Wat heb ik om u getreurd, zoo ik roerloos stond met welige gedachten ter deure!
O! dat oude manneken... O! dat oude vrouwken.
Ik heb de luiken dichtgesleuteld want verre in het dal, klonk de doodsklok.
Ik heb de deuren toegegrendeld, want Zigeuners zijn voorbij gekomen met hun wagens en blaffende honden.
Ik heb boven de jalousies terneer gelaten en heb ze toegetrokken want ik zag Jakobijntje met heur wit, wit kleedeken, als stippelend bloemeken tusschen 't groen der heuvelhelling, blekkend lief in Lenterigen zonneschijn.
En... lacie!... ik heb het lieken hooren neuren door de zwijgende donkerte die loom-zwaar hing in onze kamers:
Daar waren twee koningskinderen
En die hadden malkander zoo lief...
En 't was of het manneken met zijn gespannen baard weer stond voor mij; of het luwtje trillig kwam aanwaaien en op die haarfijne haren tokkelde.
Nu, de dag is doodgegaan bij het rooden der zonne in 't Westen.
En daar het deemsterde is vader thuisgekomen en die heeft gevraagd:
- ‘Waarom zoo treurig? Waarom de luiken dicht, de jalousies terneer en deuren toe gegrendeld.
En moeder is thuis gekomen en die heeft gevraagd:
- ‘Waarom zoo treurig? Waarom de luiken dicht, de jalousies terneer en deuren toegegrendeld.

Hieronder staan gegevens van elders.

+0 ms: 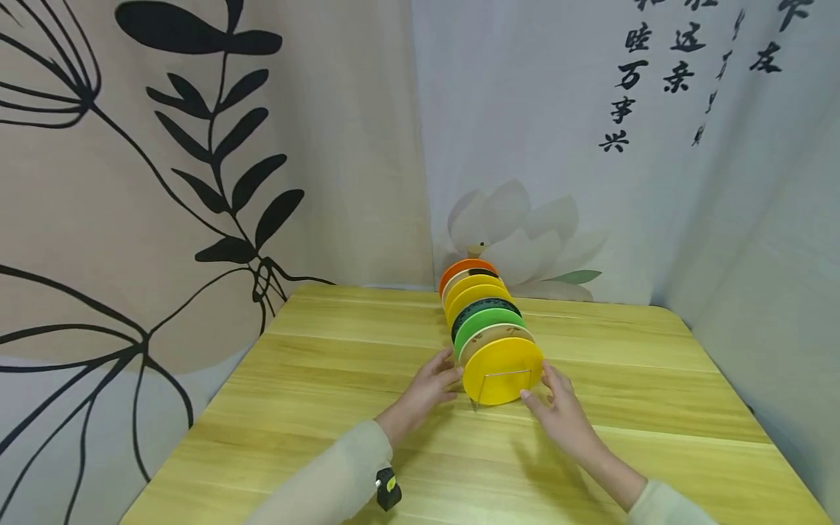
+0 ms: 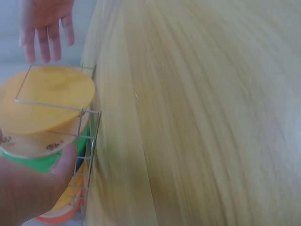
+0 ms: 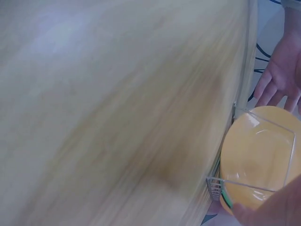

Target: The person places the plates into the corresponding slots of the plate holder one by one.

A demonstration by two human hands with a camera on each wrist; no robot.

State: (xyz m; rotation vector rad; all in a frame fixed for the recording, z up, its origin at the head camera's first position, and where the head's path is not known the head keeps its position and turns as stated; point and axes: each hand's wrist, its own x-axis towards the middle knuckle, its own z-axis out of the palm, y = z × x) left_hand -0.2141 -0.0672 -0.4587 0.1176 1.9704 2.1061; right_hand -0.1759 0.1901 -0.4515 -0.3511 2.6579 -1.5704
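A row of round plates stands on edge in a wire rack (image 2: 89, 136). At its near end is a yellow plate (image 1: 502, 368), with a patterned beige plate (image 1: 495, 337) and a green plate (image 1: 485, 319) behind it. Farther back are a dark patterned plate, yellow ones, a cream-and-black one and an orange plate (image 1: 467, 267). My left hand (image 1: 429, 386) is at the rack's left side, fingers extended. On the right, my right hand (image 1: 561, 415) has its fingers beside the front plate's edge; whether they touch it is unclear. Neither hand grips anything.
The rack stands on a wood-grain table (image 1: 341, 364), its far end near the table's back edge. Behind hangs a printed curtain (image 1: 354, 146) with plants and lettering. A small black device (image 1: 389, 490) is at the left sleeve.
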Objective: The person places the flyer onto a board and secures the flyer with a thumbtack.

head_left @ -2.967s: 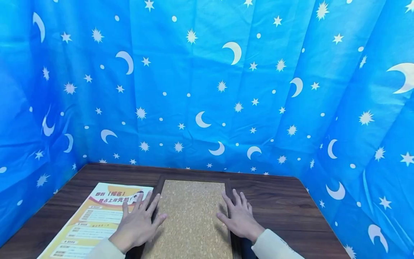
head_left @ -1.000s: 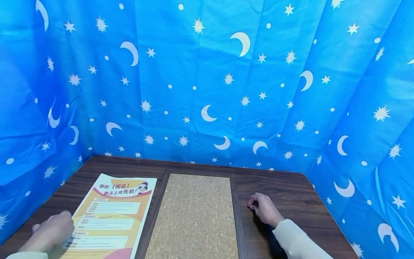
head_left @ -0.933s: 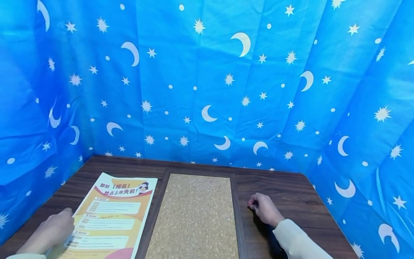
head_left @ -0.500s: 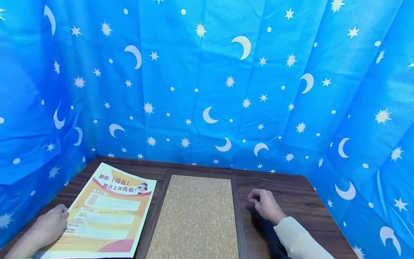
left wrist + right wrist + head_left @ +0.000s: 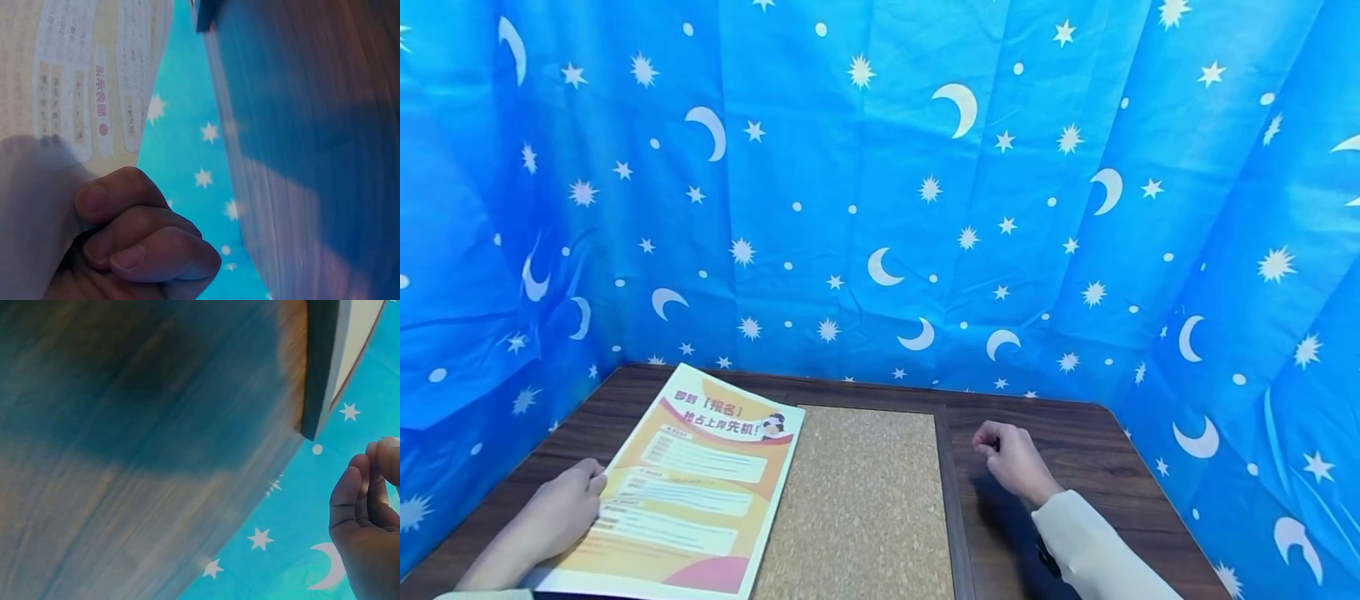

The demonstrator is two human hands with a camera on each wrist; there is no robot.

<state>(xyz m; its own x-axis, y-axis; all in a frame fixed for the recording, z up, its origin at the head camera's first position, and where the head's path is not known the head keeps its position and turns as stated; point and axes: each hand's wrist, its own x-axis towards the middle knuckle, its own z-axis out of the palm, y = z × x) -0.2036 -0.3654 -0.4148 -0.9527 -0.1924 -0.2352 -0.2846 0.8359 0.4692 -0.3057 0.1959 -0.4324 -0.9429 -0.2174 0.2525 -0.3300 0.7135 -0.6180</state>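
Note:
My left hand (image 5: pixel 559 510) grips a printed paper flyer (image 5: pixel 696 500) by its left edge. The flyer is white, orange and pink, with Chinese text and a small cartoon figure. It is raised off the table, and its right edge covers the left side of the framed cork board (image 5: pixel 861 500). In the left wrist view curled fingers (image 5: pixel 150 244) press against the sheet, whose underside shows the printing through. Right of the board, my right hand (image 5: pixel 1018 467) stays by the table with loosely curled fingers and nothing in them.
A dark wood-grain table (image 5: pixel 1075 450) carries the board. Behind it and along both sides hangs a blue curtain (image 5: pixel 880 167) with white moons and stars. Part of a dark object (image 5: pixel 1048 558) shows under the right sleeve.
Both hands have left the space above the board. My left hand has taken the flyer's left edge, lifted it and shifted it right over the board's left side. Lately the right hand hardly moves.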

En ik heb hun niets geantwoord, doch heb geweend om 't oude manneken, om 't oude vrouwken.
Jakobijntje, mijn Mei-lief Jakobijntje, waarom hebt ge mij niet aandachtig gemaakt dat ze blootsvoets gingen en mijn broeders waren?...
En zuster is thuisgekomen en wist te zeggen dat Jakobijntje ziek lag ten harent, dood-ziek.
O! gij die mij het hoogste zijt, waarom zijt ge niet gebleven bij mij; waarom moet gij mijn ziele hangen?
En als het grauw geworden is en nacht kwam mantelen boven de streek, is de lamp ontstoken in de keuken, en was het gefezel over huishoudelijke zaakjes tusschen vader en moeder.